Task details:
Using the records below, output the stretch that opens with the line containing "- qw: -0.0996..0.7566" and closes with the line containing "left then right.", exactly and including both lines, with nothing more.
BEGIN Study material
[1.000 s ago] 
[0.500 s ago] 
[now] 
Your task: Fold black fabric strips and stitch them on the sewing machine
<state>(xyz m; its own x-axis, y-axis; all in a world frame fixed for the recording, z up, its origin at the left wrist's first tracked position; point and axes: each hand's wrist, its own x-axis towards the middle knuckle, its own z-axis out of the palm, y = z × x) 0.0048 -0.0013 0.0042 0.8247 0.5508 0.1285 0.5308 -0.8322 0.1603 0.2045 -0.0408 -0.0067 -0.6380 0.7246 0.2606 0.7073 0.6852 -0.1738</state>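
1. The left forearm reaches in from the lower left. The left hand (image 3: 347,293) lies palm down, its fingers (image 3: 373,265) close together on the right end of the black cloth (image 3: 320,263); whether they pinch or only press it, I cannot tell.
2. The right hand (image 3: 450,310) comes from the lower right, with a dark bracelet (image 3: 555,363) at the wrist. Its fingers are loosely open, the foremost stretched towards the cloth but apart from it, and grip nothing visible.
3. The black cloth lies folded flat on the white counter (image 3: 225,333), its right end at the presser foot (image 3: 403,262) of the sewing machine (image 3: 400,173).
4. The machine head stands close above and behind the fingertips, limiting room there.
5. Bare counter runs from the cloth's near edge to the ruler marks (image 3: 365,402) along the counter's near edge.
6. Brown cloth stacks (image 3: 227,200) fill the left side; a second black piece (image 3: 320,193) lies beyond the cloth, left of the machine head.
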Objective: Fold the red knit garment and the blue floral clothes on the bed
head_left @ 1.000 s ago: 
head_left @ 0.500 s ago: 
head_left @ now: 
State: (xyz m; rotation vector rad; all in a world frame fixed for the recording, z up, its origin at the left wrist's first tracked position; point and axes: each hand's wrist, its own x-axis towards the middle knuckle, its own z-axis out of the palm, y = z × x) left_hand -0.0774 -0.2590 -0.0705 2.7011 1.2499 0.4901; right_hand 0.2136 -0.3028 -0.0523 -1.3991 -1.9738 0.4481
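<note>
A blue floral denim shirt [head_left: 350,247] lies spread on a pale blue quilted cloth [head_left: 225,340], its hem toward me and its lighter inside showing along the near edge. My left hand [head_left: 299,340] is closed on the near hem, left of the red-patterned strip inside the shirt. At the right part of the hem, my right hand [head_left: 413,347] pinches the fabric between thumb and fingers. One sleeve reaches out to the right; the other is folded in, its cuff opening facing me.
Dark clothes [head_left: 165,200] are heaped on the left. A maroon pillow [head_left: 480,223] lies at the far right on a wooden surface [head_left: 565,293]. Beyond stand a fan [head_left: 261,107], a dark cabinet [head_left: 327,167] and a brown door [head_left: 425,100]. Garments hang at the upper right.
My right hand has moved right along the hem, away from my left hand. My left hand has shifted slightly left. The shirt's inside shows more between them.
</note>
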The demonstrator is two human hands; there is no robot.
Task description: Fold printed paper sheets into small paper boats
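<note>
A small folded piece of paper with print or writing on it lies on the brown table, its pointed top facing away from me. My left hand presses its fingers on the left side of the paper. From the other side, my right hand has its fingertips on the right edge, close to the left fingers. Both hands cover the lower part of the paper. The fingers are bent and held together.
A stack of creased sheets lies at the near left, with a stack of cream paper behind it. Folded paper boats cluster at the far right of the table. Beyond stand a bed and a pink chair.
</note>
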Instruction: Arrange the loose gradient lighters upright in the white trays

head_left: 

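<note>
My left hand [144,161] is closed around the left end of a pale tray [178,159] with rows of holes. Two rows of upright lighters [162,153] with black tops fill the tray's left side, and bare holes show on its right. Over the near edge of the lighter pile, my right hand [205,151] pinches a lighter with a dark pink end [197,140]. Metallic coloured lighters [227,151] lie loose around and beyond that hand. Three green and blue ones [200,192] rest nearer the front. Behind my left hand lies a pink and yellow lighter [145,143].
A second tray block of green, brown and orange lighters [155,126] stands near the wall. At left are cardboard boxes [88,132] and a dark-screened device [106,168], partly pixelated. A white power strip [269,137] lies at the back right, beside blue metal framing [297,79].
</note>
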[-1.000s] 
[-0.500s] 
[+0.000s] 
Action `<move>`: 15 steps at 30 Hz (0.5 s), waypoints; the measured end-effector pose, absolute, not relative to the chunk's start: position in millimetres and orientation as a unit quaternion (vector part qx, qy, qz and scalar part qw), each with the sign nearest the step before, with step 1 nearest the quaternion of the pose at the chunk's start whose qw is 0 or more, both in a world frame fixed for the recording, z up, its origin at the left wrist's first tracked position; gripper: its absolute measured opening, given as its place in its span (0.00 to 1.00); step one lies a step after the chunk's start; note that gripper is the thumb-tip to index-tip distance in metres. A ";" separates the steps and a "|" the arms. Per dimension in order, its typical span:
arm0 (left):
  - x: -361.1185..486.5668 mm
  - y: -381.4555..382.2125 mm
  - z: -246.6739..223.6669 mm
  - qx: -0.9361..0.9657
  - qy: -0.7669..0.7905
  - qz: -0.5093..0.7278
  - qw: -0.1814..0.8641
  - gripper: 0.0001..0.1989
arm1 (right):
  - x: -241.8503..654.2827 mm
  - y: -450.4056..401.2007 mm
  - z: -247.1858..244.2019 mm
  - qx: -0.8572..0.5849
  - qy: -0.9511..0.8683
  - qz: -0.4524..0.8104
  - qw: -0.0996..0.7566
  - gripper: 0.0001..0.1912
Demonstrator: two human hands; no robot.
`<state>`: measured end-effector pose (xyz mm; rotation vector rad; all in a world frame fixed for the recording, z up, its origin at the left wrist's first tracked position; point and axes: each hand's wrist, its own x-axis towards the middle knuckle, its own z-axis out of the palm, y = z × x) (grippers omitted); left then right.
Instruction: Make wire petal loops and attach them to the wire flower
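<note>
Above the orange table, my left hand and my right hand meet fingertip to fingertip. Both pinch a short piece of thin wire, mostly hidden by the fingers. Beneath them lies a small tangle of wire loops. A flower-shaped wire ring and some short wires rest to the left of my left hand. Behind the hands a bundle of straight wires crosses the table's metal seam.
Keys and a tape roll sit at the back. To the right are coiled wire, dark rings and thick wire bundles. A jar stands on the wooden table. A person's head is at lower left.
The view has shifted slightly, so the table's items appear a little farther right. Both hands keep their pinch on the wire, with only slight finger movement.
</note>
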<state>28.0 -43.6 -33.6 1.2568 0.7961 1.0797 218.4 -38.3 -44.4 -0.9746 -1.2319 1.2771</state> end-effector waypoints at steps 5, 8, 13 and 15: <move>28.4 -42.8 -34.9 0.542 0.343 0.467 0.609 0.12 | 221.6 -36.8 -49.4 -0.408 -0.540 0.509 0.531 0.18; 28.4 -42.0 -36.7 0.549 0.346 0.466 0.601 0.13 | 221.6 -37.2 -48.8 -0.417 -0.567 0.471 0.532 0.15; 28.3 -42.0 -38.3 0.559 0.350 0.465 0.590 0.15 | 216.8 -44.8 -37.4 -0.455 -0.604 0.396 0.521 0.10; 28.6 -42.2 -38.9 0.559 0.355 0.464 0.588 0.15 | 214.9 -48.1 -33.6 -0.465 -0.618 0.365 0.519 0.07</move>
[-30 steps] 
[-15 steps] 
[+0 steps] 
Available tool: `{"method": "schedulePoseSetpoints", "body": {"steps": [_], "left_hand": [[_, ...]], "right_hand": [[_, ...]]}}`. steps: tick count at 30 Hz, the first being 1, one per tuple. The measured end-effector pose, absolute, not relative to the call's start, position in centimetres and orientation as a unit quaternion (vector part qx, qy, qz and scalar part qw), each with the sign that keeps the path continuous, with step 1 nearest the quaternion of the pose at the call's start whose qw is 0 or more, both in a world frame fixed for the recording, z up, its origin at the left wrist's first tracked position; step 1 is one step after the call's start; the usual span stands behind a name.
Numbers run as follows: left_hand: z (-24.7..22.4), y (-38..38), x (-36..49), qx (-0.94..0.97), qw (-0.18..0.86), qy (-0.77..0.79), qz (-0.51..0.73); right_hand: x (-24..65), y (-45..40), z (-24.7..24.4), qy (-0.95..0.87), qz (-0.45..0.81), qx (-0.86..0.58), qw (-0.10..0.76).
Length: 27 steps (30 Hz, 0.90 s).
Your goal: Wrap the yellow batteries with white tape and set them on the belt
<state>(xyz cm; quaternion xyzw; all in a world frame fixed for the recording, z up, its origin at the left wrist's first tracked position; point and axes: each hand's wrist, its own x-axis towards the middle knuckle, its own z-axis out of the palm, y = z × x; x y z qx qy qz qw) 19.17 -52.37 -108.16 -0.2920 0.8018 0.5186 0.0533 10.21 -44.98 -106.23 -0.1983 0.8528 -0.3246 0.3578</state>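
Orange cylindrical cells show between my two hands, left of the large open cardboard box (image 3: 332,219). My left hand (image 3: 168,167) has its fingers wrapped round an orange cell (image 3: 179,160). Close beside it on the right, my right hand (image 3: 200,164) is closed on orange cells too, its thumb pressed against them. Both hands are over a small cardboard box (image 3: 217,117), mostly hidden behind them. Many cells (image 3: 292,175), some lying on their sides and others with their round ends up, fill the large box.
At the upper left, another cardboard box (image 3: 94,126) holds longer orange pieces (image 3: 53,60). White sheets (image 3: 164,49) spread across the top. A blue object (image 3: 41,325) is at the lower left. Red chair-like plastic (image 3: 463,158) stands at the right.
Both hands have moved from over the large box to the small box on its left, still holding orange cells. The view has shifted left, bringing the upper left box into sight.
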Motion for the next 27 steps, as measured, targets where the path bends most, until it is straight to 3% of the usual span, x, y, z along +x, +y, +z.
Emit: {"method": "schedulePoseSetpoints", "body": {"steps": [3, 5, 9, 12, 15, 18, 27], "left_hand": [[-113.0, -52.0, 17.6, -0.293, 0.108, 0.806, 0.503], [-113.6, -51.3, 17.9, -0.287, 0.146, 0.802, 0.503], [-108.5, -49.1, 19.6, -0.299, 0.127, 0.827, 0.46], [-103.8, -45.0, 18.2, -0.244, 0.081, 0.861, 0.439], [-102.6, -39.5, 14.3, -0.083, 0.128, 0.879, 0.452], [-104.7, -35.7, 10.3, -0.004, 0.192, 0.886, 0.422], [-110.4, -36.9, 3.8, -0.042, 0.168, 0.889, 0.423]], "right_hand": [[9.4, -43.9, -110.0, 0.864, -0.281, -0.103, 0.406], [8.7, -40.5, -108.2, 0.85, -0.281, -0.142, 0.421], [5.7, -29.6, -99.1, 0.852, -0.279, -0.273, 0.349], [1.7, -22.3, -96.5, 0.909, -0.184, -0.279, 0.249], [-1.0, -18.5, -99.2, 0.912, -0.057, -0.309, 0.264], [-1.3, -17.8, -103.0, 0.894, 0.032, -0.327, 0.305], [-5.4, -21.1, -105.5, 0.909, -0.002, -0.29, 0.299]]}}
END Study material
Answer:
  - qw: -0.0996..0.7566
  - gripper: 0.0001..0.1912
Demonstrator: two human hands; no robot.
`<state>`: measured end-effector pose (xyz mm; rotation vector rad; all in a world frame fixed for the recording, z up, its origin at the left wrist's first tracked position; point and axes: each hand's wrist, its own x-axis towards the middle knuckle, its own z-axis out of the palm, y = z × x) (grippers omitted); left then right.

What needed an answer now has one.